◆ Problem requirements ◆
The listing below should be copied in full, word for word.
------------------------------------
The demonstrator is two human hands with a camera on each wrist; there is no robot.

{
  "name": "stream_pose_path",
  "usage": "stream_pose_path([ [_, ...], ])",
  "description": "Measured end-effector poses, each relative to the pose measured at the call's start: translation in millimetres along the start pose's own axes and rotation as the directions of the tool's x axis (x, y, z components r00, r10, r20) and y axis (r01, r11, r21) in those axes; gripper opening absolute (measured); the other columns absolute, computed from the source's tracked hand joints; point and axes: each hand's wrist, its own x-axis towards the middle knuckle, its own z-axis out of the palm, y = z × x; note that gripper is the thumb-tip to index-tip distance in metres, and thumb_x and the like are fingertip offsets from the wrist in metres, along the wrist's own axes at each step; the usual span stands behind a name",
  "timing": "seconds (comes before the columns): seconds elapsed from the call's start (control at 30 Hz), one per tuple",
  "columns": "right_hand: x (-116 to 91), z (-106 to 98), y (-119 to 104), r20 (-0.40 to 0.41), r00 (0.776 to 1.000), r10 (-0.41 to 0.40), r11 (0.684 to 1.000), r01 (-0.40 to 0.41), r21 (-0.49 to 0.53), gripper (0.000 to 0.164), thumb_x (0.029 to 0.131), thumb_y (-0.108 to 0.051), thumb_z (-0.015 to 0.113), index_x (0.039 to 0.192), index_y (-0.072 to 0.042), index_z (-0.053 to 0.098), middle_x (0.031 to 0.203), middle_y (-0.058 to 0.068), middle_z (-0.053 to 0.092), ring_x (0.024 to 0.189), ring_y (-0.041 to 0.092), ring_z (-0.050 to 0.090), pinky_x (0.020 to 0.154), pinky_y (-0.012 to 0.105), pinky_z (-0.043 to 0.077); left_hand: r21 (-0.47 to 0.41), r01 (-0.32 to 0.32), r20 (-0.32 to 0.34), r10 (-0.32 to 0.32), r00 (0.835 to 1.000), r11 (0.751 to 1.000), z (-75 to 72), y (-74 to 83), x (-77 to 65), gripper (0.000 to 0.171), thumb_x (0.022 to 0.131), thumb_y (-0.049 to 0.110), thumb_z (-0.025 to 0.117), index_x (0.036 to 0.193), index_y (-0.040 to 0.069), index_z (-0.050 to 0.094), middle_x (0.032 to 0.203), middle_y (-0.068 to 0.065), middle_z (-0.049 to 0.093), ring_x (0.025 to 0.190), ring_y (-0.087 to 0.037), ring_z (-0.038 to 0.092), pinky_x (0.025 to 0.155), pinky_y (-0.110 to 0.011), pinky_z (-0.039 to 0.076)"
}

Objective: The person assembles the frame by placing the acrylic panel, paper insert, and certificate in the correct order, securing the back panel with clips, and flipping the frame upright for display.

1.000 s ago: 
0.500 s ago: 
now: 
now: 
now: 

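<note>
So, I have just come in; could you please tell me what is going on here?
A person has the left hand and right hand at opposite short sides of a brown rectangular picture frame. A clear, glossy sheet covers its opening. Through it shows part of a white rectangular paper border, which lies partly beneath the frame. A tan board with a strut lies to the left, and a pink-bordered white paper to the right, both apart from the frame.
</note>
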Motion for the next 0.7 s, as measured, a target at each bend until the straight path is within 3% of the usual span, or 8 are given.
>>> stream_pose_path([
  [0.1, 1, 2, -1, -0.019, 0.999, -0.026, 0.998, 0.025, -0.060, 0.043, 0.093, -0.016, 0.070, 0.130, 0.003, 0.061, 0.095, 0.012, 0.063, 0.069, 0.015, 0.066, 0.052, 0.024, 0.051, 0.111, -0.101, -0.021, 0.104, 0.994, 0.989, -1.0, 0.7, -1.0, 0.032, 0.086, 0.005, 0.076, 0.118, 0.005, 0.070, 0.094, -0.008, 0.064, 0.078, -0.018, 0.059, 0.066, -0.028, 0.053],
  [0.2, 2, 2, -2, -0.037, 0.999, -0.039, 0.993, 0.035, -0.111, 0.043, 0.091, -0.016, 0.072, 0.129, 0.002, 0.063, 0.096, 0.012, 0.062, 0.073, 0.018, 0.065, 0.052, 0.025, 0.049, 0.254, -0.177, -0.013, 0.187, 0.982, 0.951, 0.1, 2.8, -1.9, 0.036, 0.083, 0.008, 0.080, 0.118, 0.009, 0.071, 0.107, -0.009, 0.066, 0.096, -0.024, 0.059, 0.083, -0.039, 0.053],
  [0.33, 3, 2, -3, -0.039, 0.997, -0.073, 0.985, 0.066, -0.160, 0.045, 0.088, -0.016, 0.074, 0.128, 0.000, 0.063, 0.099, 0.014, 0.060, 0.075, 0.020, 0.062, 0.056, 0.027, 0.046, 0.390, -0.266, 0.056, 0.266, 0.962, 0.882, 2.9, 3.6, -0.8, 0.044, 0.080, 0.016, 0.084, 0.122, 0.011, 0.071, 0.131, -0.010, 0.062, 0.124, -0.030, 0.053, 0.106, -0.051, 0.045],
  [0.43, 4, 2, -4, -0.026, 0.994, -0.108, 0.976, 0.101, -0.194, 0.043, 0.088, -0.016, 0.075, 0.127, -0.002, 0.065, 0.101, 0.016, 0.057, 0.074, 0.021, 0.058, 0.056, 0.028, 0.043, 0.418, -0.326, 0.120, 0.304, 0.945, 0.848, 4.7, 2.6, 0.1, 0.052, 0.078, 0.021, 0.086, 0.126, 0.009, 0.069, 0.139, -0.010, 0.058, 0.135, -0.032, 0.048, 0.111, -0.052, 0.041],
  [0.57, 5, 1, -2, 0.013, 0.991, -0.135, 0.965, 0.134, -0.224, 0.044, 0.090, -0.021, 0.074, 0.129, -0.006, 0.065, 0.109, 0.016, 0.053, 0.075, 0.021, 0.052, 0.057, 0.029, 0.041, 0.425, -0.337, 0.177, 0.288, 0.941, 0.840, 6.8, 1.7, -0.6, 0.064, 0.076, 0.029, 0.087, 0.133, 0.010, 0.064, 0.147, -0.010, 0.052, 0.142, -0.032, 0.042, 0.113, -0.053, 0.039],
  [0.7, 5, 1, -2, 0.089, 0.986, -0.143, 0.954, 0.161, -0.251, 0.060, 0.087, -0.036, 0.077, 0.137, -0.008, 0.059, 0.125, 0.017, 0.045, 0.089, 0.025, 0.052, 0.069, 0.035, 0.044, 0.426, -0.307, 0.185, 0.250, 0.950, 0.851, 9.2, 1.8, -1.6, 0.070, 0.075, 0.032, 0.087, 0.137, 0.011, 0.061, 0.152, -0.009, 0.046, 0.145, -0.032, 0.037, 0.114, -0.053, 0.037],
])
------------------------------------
◆ Solved exercise ◆
The demonstrator is two human hands with a camera on each wrist; there is no robot.

{
  "name": "stream_pose_path",
  "usage": "stream_pose_path([ [_, ...], ])",
  "description": "Measured end-effector poses, each relative to the pose measured at the call's start: translation in millimetres along the start pose's own axes and rotation as the directions of the tool's x axis (x, y, z components r00, r10, r20) and y axis (r01, r11, r21) in those axes; gripper opening absolute (measured); the other columns absolute, computed from the source's tracked hand joints; point and axes: each hand's wrist, its own x-axis towards the middle knuckle, its own z-axis out of the palm, y = z × x; note that gripper is the thumb-tip to index-tip distance in metres, and thumb_x and the like are fingertip offsets from the wrist in metres, along the wrist's own axes at each step; the usual span stands behind a name",
  "timing": "seconds (comes before the columns): seconds elapsed from the call's start (control at 30 Hz), one per tuple",
  "columns": "right_hand: x (-116 to 91), z (-106 to 98), y (-119 to 104), r20 (-0.40 to 0.41), r00 (0.776 to 1.000), r10 (-0.41 to 0.40), r11 (0.684 to 1.000), r01 (-0.40 to 0.41), r21 (-0.49 to 0.53), gripper (0.000 to 0.164), thumb_x (0.029 to 0.131), thumb_y (-0.108 to 0.051), thumb_z (-0.015 to 0.113), index_x (0.039 to 0.192), index_y (-0.072 to 0.042), index_z (-0.053 to 0.098), middle_x (0.031 to 0.203), middle_y (-0.058 to 0.068), middle_z (-0.053 to 0.092), ring_x (0.024 to 0.189), ring_y (-0.041 to 0.092), ring_z (-0.050 to 0.090), pinky_x (0.020 to 0.154), pinky_y (-0.012 to 0.105), pinky_z (-0.043 to 0.077); left_hand: r21 (-0.47 to 0.41), r01 (-0.32 to 0.32), r20 (-0.32 to 0.34), r10 (-0.32 to 0.32), r00 (0.835 to 1.000), r11 (0.751 to 1.000), z (-75 to 72), y (-74 to 83), x (-77 to 65), gripper (0.000 to 0.171), thumb_x (0.022 to 0.131), thumb_y (-0.049 to 0.110), thumb_z (-0.025 to 0.117), index_x (0.036 to 0.193), index_y (-0.040 to 0.069), index_z (-0.050 to 0.094), middle_x (0.032 to 0.203), middle_y (-0.068 to 0.065), middle_z (-0.049 to 0.093), ring_x (0.025 to 0.190), ring_y (-0.087 to 0.037), ring_z (-0.038 to 0.092), pinky_x (0.025 to 0.155), pinky_y (-0.110 to 0.011), pinky_z (-0.039 to 0.076)"
}

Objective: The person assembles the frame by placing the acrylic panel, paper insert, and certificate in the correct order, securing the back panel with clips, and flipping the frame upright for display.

1.000 s ago: 
0.500 s ago: 
now: 
now: 
now: 

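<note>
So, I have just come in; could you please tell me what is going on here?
A person has the left hand and right hand at opposite short sides of a brown rectangular picture frame. A clear, glossy sheet covers its opening. Through it shows part of a white rectangular paper border, which lies partly beneath the frame. A tan board with a strut lies to the left, and a pink-bordered white paper to the right, both apart from the frame.
</note>
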Motion for the next 0.7 s, as measured, a target at each bend until the straight path is within 3% of the usual span, or 8 are given.
>>> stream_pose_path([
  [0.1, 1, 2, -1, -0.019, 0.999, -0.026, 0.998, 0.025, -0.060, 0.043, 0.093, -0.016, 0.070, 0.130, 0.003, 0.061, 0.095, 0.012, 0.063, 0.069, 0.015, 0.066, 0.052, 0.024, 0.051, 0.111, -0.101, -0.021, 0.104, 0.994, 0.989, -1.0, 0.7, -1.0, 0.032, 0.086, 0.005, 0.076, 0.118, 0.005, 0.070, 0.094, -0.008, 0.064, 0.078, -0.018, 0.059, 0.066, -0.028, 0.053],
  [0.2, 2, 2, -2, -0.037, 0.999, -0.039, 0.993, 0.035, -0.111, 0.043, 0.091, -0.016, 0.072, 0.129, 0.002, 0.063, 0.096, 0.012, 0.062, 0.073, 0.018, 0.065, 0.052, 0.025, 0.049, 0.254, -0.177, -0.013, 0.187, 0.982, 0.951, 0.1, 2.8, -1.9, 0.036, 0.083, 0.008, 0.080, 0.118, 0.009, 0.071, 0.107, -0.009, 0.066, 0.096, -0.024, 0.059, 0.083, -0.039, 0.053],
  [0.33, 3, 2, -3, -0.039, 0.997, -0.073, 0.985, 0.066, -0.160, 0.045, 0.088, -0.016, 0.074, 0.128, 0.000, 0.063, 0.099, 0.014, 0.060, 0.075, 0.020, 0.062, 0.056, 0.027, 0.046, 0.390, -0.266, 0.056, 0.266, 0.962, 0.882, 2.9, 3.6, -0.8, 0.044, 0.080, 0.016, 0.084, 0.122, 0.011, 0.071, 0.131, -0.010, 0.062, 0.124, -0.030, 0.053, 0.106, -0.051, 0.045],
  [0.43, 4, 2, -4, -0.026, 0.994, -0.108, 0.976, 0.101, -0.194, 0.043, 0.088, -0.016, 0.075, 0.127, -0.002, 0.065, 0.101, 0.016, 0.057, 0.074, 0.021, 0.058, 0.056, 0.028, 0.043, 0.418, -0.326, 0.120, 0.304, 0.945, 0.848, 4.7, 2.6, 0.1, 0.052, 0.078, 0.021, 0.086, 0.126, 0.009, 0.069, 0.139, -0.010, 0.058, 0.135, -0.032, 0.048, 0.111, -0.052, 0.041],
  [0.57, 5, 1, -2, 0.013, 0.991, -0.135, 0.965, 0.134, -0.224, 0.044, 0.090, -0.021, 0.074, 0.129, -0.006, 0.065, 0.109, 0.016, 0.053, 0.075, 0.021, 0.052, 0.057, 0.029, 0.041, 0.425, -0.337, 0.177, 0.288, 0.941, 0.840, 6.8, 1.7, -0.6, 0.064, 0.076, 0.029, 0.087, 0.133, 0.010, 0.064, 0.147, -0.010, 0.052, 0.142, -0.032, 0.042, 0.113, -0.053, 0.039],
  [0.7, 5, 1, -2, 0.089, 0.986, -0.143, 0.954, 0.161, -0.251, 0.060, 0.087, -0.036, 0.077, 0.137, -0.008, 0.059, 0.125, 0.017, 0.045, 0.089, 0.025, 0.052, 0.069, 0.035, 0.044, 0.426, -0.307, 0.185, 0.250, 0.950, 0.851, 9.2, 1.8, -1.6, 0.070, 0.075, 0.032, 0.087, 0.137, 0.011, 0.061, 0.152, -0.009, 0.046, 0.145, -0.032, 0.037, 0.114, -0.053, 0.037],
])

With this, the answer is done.